Como o objecto deste recurso é a decisão de primeira instância, importa ver o que o Tribunal a quo disse no caso sub judice.
“Natureza jurídica da relação jurídica estabelecida entre as partes
(Nota prévia: não obstante transcrevermos aqui o teor da sentença, nela foram introduzidas alterações necessárias em sintonia com a absolvição do 1º Réu, sem alterar o sentido da decisão tomada pelo Tribunal a quo.)
A Autora pretende a resolução do acordo por incumprimento imputável aos Réus, assim, para apreciar o presente litígio, urge saber qual é natureza jurídica do acordo celebrado entre as partes.
Segundo o art°410° de C.C. de 1966, “1. À convenção pela qual alguém se obriga a celebrar certo contrato são aplicáveis as disposições legais relativas ao contrato prometido, exceptuadas as relativas à forma e as que, por sua razão de ser, não se devam considerar extensivas ao contrato-promessa. 2. Porém, a promessa relativa à celebração de contrato para o qual a lei exija documento, quer autêntico, quer particular, só vale se consta de documento assinado pelos promitentes”.

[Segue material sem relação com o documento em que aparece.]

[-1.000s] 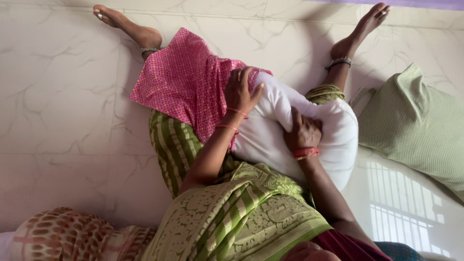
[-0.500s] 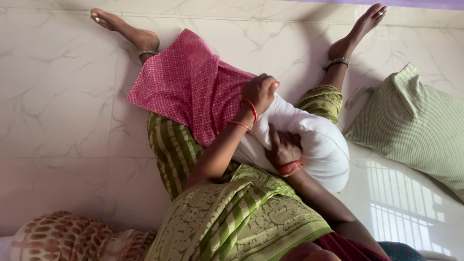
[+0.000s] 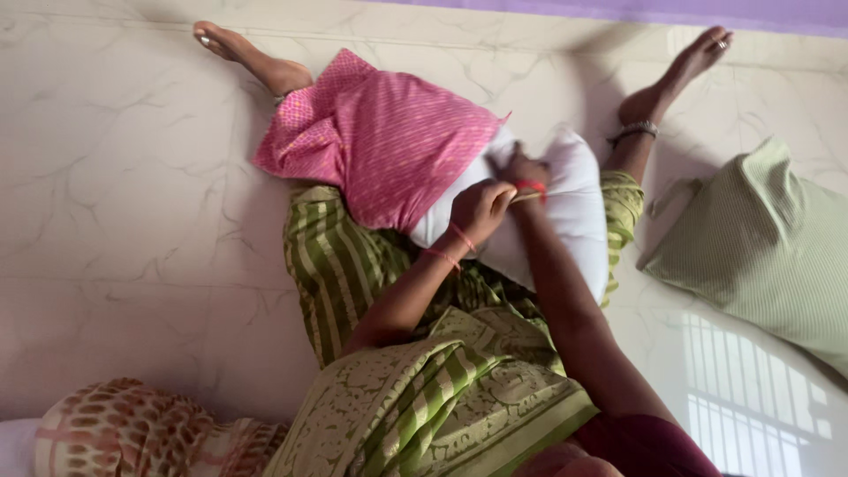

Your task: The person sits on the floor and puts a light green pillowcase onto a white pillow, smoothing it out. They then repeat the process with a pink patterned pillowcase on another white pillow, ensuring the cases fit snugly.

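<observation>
Head view: pale marbled tile floor (image 3: 115, 221). Plump white fabric pillow (image 3: 574, 212) on lap, half inside pink patterned cloth cover (image 3: 389, 155). Left hand (image 3: 477, 208) fingers curled, gripping cover's edge. Right hand (image 3: 526, 170) presses pillow; finger spread unclear. Green striped cushion (image 3: 760, 247) nearby.

White pillow (image 3: 565, 208) on lap, half inside pink patterned cover (image 3: 389, 155)
</observation>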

“O contrato-promessa é convenção pela qual ambas as partes, ou apenas uma delas, se obrigam, dentro de certo prazo ou verificados certos pressupostos, a celebrar determinado contrato.” (Prof. Antunes Varela, in Obrigações em Geral, Vol. I. pag. 312)
Consoante os factos assentes supra referidos, ficaram provados que, em 10 de Agosto de 1993, a Autora celebrou um acordo com a Ré, nos termos do qual esta prometeu comprar e aquela prometeu vender a fracção autónoma do XX° andar X, do prédio designado por Ed. “XX”, em construção no Quarteirão C da XX, pelo preço de HKD$318.000,00.

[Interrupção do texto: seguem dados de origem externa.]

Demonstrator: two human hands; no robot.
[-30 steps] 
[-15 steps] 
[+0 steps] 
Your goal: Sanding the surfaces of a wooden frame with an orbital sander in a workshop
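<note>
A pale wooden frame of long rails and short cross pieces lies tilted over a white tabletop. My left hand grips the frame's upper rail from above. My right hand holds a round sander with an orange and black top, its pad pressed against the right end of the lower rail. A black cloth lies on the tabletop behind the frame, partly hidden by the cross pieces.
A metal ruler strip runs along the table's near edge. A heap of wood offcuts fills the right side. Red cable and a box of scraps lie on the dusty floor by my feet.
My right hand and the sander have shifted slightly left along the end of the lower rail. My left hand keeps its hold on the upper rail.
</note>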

Decorre desse acordo que a Autora estava obrigada a emitir uma declaração de vontade de venda do bem prometido à Ré e esta estava obrigada a emitir a declaração de compra. Dúvidas não restam que estamos perante um contrato-promessa de compra e venda que tem por objecto mediato uma fracção autónoma, integrado no prédio em construção.
Dado que o contrato diz respeito ao imóvel, de acordo com o disposto do n°2 do artigo acima transcrito e do art°875° do mesmo Código, o acordo é válido se for celebrado pela forma escrita.
Face ao documento junto aos autos a fls. 19 a 21, o contrato invocado pela Autora satisfaz a forma exigida por lei.
*
Incumprimento do contrato por parte da Ré
Debruçamos então se a Ré deixou de cumprir a sua promessa.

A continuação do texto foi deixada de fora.